» **Work task**
Take from the data every line in which the word "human" is found.

[Source data]
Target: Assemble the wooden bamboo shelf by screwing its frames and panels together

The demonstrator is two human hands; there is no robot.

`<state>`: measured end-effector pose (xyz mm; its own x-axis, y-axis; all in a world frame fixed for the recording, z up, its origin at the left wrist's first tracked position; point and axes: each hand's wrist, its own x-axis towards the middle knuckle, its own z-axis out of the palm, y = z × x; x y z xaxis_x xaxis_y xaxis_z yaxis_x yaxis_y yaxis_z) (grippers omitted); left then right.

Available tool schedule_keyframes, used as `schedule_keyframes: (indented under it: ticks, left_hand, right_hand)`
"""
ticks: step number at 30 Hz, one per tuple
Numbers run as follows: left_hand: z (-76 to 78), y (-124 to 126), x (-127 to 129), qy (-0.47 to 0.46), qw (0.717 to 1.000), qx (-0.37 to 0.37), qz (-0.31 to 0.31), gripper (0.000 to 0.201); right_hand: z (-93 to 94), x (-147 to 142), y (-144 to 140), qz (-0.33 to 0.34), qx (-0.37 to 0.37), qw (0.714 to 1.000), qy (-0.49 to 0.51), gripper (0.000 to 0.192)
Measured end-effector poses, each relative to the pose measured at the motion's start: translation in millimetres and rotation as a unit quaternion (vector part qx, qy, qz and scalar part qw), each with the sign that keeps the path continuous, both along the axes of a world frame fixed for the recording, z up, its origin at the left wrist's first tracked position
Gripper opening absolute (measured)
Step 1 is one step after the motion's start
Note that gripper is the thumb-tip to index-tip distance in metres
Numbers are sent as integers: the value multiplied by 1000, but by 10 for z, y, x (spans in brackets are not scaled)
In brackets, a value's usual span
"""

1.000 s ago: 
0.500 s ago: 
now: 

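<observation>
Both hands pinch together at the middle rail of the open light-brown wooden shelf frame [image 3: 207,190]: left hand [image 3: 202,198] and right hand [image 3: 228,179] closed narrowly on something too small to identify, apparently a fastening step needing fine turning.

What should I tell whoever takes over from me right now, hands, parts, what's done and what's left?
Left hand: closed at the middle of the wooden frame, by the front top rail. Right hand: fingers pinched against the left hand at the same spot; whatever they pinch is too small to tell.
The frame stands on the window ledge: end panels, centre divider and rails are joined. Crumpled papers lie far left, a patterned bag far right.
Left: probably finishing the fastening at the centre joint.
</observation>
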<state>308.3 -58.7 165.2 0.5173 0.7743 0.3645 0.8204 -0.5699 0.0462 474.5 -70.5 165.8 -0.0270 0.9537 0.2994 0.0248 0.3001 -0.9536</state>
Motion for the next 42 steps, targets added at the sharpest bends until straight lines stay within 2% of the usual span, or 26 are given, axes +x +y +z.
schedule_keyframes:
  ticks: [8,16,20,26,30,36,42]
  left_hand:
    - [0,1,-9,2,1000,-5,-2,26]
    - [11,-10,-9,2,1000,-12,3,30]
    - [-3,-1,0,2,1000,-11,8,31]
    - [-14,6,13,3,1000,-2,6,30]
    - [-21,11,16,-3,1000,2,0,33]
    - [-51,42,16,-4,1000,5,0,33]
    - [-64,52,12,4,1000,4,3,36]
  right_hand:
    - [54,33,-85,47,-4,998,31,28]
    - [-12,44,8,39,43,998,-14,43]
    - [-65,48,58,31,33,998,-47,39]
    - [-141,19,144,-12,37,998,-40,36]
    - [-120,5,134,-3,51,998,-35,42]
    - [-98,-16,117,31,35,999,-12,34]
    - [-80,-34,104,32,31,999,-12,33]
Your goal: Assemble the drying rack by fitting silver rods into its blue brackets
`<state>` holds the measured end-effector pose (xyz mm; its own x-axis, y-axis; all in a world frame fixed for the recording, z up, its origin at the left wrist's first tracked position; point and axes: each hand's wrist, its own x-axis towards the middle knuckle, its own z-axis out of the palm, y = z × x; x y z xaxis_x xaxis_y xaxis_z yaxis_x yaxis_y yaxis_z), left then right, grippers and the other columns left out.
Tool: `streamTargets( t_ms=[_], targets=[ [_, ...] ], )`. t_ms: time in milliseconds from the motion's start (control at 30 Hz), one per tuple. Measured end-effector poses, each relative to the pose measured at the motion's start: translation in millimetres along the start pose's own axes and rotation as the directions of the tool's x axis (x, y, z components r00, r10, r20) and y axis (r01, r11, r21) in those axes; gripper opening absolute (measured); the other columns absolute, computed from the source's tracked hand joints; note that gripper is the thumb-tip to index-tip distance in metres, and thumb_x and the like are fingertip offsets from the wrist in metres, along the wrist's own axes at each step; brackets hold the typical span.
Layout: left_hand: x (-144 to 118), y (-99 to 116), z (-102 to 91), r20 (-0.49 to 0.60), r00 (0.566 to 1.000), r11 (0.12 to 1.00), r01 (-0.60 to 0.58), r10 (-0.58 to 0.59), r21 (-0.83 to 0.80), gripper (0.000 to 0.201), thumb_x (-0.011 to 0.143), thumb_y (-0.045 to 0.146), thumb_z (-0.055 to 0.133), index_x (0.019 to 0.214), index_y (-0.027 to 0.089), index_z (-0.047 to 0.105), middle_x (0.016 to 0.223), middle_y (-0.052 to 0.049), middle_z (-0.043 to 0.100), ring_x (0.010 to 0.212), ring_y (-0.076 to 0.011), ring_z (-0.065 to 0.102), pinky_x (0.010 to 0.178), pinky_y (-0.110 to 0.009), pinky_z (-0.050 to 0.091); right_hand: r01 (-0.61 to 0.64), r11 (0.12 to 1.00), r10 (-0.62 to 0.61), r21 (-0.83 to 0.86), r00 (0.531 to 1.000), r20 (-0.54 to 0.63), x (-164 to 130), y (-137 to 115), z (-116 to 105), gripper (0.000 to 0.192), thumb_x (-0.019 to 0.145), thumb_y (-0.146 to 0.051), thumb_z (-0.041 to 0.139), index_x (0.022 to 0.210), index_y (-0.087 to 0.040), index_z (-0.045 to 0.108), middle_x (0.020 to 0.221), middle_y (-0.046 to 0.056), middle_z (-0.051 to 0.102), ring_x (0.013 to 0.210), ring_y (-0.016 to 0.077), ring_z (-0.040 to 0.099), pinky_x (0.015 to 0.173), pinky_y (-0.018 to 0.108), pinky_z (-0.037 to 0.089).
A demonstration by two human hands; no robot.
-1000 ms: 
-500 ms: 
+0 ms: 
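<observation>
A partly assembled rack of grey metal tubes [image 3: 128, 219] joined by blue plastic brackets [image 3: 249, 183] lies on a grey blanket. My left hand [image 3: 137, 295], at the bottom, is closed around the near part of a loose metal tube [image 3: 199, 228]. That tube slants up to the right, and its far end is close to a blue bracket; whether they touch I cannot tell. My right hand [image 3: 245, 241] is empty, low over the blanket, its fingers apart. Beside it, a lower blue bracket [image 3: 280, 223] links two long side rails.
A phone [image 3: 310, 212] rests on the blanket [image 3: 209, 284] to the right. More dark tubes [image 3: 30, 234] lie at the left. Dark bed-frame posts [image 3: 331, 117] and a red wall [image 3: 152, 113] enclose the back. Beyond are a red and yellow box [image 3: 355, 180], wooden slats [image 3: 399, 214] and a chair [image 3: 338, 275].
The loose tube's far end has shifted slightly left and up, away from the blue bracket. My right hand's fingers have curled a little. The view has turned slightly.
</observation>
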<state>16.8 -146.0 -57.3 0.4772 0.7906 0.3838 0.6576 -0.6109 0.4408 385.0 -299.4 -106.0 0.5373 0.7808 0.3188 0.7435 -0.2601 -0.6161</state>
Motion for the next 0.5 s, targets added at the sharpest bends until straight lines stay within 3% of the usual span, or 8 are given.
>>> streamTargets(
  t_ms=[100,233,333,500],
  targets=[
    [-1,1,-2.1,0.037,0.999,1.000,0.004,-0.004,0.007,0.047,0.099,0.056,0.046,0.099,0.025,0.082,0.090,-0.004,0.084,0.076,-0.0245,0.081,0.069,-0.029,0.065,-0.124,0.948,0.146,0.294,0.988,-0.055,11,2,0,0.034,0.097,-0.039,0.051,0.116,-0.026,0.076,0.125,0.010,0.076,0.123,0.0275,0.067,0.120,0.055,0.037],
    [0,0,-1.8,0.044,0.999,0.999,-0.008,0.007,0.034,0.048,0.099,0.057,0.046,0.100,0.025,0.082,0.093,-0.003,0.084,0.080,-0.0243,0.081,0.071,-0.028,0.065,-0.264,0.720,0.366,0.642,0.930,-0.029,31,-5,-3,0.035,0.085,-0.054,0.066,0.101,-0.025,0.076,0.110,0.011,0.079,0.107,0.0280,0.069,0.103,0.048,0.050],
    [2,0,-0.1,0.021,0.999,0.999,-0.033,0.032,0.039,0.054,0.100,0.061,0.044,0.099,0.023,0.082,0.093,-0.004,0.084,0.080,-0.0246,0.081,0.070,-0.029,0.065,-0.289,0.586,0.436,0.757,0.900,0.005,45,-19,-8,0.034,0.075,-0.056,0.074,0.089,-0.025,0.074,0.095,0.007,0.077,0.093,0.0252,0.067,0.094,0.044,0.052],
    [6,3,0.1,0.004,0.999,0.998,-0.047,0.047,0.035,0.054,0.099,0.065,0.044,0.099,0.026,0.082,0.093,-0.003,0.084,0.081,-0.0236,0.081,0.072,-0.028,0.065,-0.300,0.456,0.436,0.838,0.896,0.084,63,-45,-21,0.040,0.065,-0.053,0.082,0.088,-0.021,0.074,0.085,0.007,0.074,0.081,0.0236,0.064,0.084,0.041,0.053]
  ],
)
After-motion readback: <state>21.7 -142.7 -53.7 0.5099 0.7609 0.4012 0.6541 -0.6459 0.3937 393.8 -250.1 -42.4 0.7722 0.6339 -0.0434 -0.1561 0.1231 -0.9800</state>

» **Completed exercise**
The demonstrator is two human hands; there is no robot.
A demonstration by two human hands; no robot.

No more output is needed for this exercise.